Problem to solve: Work through the data below line by line and say how many lines hold "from"; give only the number.

Record extracts:
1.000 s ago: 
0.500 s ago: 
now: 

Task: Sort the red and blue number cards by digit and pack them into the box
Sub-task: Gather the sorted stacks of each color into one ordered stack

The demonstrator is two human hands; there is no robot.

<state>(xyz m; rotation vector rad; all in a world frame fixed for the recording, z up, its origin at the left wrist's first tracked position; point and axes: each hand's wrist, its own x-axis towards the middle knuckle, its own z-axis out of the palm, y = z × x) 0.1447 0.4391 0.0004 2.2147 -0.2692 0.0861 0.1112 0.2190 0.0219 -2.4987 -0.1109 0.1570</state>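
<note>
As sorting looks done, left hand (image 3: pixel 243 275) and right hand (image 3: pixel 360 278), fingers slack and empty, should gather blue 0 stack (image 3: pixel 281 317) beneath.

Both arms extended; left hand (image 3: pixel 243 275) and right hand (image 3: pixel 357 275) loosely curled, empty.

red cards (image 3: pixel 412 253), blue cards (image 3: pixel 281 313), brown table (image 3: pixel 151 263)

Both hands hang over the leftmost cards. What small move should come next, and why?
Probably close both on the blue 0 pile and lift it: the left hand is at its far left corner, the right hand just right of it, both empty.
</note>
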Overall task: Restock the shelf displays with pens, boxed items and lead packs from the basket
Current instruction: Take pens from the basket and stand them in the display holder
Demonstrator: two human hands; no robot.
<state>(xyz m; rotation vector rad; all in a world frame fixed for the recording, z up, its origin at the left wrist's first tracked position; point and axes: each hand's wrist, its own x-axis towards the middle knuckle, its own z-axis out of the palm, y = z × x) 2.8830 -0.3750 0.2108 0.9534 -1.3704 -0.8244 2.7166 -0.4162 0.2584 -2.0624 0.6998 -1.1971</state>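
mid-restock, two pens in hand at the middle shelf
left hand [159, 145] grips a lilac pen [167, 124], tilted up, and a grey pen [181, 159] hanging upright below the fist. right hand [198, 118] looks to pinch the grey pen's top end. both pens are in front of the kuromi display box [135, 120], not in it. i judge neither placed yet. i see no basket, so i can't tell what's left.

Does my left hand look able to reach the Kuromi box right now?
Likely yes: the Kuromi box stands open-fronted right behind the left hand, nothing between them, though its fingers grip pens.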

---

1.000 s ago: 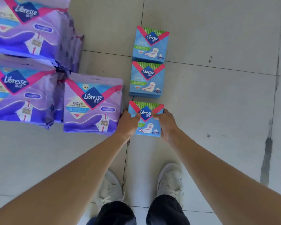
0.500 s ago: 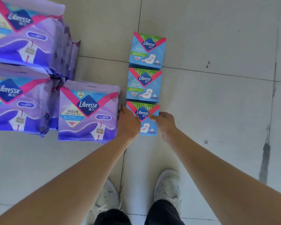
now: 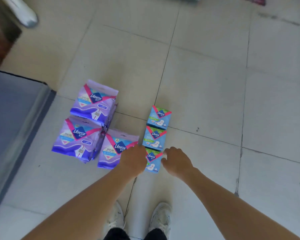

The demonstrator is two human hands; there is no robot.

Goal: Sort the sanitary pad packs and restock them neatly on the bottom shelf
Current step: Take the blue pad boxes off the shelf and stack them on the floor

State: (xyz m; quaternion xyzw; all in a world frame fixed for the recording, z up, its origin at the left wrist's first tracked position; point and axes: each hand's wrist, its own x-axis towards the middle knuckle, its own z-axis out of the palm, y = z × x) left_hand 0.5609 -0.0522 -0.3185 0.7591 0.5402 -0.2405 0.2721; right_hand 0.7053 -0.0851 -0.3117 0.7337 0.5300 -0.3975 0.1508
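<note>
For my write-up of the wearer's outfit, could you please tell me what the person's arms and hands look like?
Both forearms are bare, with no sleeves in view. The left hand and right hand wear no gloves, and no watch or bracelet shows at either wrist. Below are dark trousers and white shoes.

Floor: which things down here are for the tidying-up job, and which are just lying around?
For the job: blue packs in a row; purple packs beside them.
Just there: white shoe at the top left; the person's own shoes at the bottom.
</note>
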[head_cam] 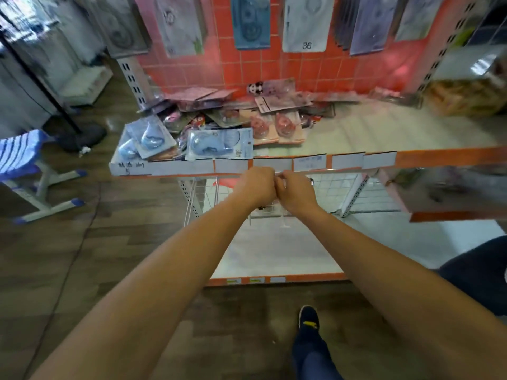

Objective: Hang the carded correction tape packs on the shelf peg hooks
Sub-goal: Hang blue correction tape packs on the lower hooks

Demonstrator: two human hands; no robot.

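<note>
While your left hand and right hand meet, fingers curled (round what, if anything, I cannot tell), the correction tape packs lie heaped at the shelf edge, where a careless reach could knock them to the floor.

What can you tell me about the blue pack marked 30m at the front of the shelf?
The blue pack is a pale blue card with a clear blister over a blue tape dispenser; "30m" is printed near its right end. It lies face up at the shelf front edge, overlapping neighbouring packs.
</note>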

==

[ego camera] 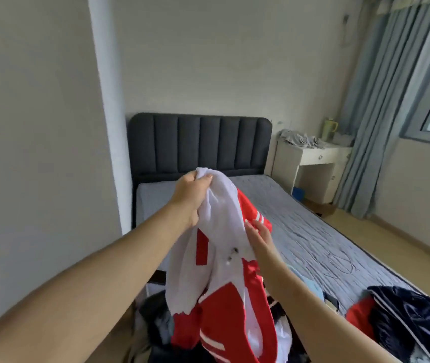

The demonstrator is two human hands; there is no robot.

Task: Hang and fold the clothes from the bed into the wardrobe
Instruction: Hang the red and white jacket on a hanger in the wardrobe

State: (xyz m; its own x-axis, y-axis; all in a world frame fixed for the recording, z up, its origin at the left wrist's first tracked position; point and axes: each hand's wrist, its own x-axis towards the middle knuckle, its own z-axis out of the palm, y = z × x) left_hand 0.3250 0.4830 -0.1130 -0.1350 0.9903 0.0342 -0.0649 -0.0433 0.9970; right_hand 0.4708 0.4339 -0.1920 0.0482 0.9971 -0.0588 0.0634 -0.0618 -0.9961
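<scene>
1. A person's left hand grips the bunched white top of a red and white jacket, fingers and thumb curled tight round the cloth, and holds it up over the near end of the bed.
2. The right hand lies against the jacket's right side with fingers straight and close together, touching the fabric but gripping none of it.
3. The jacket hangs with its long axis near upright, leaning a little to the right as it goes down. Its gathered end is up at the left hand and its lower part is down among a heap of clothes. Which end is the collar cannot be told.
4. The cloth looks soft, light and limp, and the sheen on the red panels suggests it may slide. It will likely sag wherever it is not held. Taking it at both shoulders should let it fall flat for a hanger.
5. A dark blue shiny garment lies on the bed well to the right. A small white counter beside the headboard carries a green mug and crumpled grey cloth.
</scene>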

Exercise response: 3